Conditional probability exercise - am I thinking right? There is an object, that could be in $3$ places with the probabilities: $$P(A)=0.25, P(B)=0.5, P(C)=0.25 $$
It's surely found in place "A". $P(found|A)=1$, but in the other places it differs: $$P(found|B)=0.9$$ $$P(found|C)=0.5$$ 
What's the probability of it being in "A", if not found in "B" and "C"?
Well, since it is not found, the possibilities are: $$P(not found|C)\cdot P(C)+P(not found|B)\cdot P(B)+P(A)=0.5\cdot 0.25+0.1\cdot 0.5+0.25=0.425$$ Since $P(A)=0.25$, the answer is $0.25/0.425=100/17 \approx 0.588$
The definition goes like this: $$P(X|Y)=\frac{P(X \cap Y)}{P(Y)}$$ 
How could I use this for solving the exercise? Is my solution above any good?
Thanks for your answers!
 A: The correct calculation to make is
$${0.25\over0.25+(0.1\cdot0.5)+(0.5\cdot0.25)}={250\over250+50+125}={10\over17}$$
That is, the denominator takes into account the possibilities that the object is either in $A$ (and will be found there, once you look, since $P(found|A)=1$) or in $B$ but wasn't found there or in $C$ but wasn't found.
The derivation of the denominator in the OP's attempt, $0.825$, can be seen to be wrong by doing a little thought experiment:  assume that $P(found|B)$ and $P(found|C)$ are, like $P(found|A)$, also equal to $1$.  Then the OP's denominator would be
$$P(found|C)\cdot P(C)+P(found|B)\cdot P(B)+P(A)=1\cdot 0.25+1\cdot 0.5+0.25=1$$
which would lead to an answer of $0.25$.  But if the object is certain to be found when looked for, and it's not found in either $B$ or $C$, then it must be in $A$.
A: 
What's the probability of it being in "A", if not found in "B" and "C"? 

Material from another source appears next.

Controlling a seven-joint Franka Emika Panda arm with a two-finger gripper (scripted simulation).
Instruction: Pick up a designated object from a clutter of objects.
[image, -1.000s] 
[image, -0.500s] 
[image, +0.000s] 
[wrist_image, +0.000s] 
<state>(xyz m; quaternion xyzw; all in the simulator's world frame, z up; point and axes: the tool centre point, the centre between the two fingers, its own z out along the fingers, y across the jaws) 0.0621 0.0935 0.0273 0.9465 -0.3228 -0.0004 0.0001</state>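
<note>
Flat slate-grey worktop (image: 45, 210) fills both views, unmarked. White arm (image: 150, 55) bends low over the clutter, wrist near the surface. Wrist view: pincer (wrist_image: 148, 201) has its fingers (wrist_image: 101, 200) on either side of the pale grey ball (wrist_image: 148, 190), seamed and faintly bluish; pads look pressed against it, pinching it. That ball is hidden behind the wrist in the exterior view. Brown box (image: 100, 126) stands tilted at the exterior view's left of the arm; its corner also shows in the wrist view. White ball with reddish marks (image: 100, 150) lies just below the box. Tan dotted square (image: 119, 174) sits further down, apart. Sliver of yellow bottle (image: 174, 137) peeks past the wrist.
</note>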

Translation: Imagine you have three cupboards, and are looking for the salt.  You have looked in cupboards B and C and not found the salt.   Given that condition, what is the probability of it being in A?
Let $F_A, F_B, F_C$ represent the events: "found in the indicated cupboard", and $A,B,C$ the events "is actually in that cupboard".
The condition is thus: The salt is in A, or the salt was in B but not found there, or the salt was in C but not found there. $\;F_B^\complement\cap F_C^\complement = A\cup (B\cap F_B^\complement)\cup (C\cap F_C^\complement)$

$$\begin{align}
\mathsf P(A\mid F_B^\complement\cap F_C^\complement) 
& = \dfrac{\mathsf P(A)}{\mathsf P(A)+\mathsf P(B)(1-\mathsf P(F_B\mid B))+\mathsf P(C)(1-\mathsf P( F_C\mid C))}
\\[1ex]
& = \dfrac{0.25}{0.25+0.5(1-0.9)+0.25(1-0.5)}
\\[1ex]
& = \dfrac{10}{17}
\end{align}$$